> _What the task requires_:
Lines with the word "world" in them are the ones to copy from the records.

Collected data:
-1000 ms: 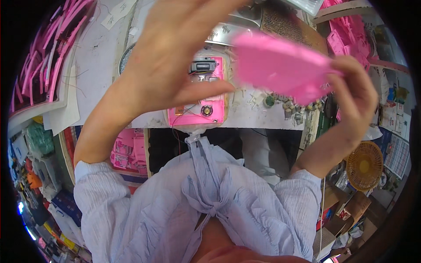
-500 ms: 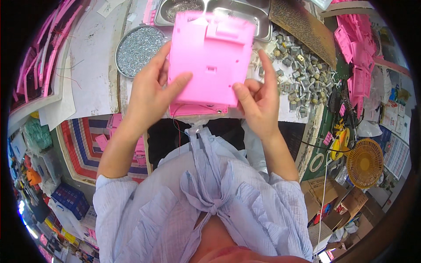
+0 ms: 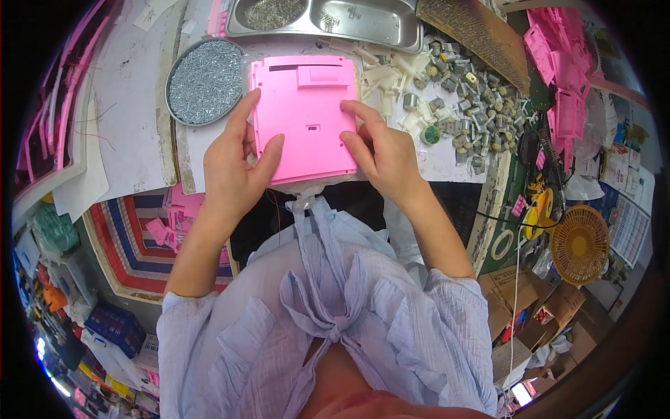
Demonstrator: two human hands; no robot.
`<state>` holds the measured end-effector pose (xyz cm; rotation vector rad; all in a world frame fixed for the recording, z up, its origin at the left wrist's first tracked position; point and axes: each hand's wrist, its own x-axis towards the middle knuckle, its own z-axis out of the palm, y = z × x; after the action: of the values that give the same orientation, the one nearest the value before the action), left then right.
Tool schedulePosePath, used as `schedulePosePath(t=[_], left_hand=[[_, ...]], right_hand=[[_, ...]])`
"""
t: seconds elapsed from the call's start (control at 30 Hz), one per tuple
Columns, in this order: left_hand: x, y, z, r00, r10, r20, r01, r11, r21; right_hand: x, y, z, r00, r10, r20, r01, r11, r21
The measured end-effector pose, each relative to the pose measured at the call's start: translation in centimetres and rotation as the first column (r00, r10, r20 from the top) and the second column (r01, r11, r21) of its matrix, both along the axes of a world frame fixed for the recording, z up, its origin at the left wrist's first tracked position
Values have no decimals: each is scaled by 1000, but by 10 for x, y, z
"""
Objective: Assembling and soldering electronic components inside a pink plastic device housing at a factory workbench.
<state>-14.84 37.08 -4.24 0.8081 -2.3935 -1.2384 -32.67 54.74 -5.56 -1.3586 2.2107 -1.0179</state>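
Observation:
A flat, roughly square pink plastic panel (image 3: 301, 115) lies at the table's front edge, with a raised block and a slot near its far end and a small opening mid-face. My left hand (image 3: 241, 155) is closed on its left edge, thumb on the face and some fingers hidden beside the edge. My right hand (image 3: 380, 149) pinches the right edge, with thumb and forefinger on the border and the other fingers curled. Clear plastic wrap (image 3: 305, 190) shows beneath the panel's near edge.
A round tray of small screws (image 3: 204, 82) stands left of the panel. Behind it sits a steel compartment tray (image 3: 373, 24). Small metal motors (image 3: 481, 115) and white plastic parts (image 3: 391, 75) are heaped to the right. More pink parts (image 3: 569, 105) pile up at far right.
The pink panel has come down toward the table and slightly left, both hands moving with it. A pink piece that showed under its near edge is now covered. My right fingers have closed in.

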Motion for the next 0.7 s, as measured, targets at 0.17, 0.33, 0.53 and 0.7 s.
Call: schedulePosePath(t=[0.17,0.33,0.53,0.7], left_hand=[[6,5,0,993,70,93,-71,997,7],[5,4,-3,1000,20,18,-12,926,-378],[10,4,-28,996,38,-78,-47,992,-120],[13,-5,-23,998,10,-59,-12,1000,-26]], right_hand=[[-1,-2,-1,999,47,-18,-48,995,-88],[3,-4,5,985,83,-149,-86,996,-12],[6,-11,21,947,175,-270,-129,975,179],[0,-18,29,923,225,-311,-154,959,237]])
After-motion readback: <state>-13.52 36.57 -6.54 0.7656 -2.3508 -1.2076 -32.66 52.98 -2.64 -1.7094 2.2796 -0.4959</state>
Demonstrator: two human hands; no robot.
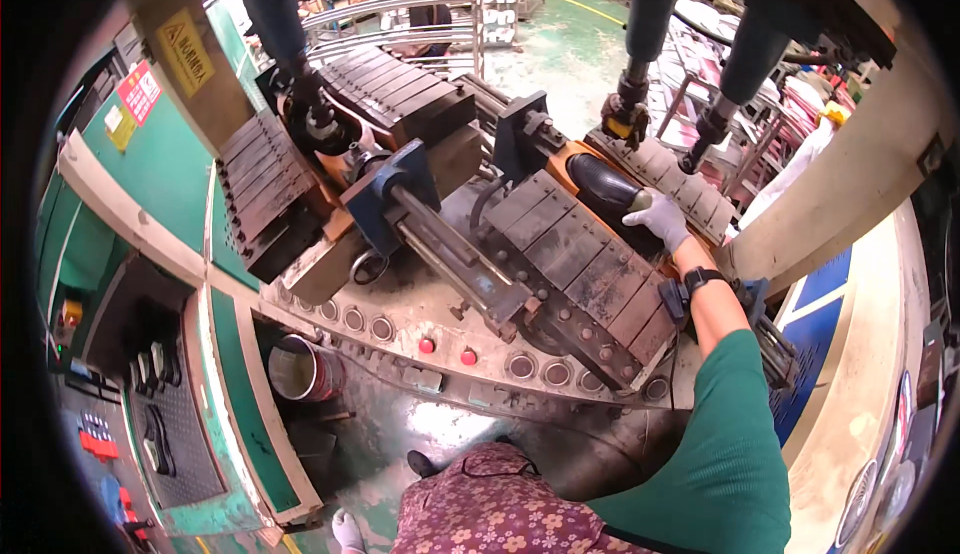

> _Your response_:
`<state>` holds the measured end-effector pose (xyz cm; rotation vector rad; all in a world frame fixed for the recording, z up, its origin at the left wrist's first tracked position; point and axes: each hand's wrist, its own x-axis towards the middle knuckle, its own z-axis out of the palm, y = z × x; after the action: of the values that give the same orientation, the one nearest the value before the action), left then right.
The measured end-effector pose, each relative to the pose measured at the call's start: translation in centimetres and rotation as the first column (r00, r10, r20 from the top) and the second column (r01, r11, r21) of its matrix, both along the axes of a world frame fixed for the recording, z up, its origin at the left wrist's first tracked position

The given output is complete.